Requiem pour un concert annulé : Acanthe et Céphise de Rameau
Acanthe et Céphise s'annonçait comme un événement. En effet, ce chef-d'œuvre de Rameau, pastorale héroïque en l'honneur de la naissance de Louis XVI, n'aurait plus été joué depuis sa création en 1751.
Produit par le Centre de musique baroque de Versailles, il était programmé ce 24 mars 2020 au Théâtre des Champs-Élysées et devait notamment marquer le retour à la scène de Sabine Devieilhe (en Céphise, et qui nous en parlait en interview), parmi un plateau habitué des grands concerts baroques et de nos pages : Thomas Dolié, Chantal Santon-Jeffery, Eugénie Lefebvre entre autres.
Le ténor qui devait incarner le rôle-titre masculin et le chef d'orchestre (de l'Ensemble Les Ambassadeurs) nous racontent ce concert annulé (et comment ils occupent leur temps confiné).
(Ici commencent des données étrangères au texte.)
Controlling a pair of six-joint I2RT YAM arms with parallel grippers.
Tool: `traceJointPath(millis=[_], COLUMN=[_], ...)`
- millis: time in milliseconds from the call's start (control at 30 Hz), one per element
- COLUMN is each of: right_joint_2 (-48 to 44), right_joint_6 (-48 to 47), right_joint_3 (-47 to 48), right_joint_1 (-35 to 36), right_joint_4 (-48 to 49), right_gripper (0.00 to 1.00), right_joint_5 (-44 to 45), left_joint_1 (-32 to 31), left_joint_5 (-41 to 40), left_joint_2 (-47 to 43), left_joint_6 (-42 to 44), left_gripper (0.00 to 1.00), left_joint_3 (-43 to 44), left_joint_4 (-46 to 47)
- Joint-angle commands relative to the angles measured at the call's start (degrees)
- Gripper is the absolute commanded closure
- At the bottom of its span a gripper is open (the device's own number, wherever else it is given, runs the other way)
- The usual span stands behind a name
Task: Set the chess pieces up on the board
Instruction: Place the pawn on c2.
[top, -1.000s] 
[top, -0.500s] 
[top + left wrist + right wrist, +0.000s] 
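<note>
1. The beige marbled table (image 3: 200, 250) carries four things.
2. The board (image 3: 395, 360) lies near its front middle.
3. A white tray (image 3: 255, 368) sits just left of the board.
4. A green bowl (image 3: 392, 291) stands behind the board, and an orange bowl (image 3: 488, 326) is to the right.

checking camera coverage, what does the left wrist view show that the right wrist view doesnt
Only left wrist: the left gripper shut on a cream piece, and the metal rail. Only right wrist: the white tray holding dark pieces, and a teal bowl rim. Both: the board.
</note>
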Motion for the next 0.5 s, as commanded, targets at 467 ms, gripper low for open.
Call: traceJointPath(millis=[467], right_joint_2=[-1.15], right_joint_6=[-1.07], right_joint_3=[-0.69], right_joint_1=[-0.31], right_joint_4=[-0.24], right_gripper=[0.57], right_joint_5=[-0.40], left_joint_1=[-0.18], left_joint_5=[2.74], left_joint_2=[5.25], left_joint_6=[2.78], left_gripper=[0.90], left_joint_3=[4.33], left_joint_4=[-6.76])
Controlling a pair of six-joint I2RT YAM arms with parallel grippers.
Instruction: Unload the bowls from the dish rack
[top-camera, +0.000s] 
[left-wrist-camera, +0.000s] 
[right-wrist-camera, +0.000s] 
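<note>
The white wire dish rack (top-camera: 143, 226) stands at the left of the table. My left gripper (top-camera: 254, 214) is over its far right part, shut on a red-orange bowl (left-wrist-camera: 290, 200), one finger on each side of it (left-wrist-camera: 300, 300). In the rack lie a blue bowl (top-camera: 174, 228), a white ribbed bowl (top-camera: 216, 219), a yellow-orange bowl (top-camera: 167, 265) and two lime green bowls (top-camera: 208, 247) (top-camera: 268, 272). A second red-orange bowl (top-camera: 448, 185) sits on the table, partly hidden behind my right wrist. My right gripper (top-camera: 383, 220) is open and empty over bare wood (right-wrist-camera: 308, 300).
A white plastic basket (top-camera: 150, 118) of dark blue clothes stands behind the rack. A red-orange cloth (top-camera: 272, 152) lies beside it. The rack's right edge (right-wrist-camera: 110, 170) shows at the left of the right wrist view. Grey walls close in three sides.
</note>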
Cyrille Dubois : "L’histoire d'Achante et Céphise est, somme toute, assez simple : deux amants voient leur amour contrarié par le destin qui promet Céphise à un autre. La Fée Zirphile tient à aider ce jeune couple et leur offre un anneau magique secret qui liera encore davantage les deux amoureux : ils ressentiront ce que ressent l’autre, bons ou mauvais sentiments. Le Génie jaloux intervient et les sépare en chassant Acanthe. Mais même tentée, Céphise reste fidèle, ce qui provoque l’incompréhension du génie. Les deux amants se retrouvent et chantent leur amour renouvelé. Ils se rendent au temple de l’Amour pour consulter son oracle afin qu’il mette un terme aux mauvais sentiments du Génie. Ce médium leur annonce que le jour où l’amour triomphera dans tous les cœurs, ils seront unis sans fin. Conscients de leur impuissance, ils tentent tout de même de résoudre les problèmes des amants alentour avec succès. Au sortir du temple, le Génie courroucé par son impuissance à plier les deux héros à sa volonté, tente, par la flatterie, de connaitre le lien qui les unit. Achante qui allait révéler le secret est arrêté par Céphise. Le Génie laisse alors éclater sa haine implacable et les menace de mort. Zirphile apparaît pour triompher de ce mauvais Génie.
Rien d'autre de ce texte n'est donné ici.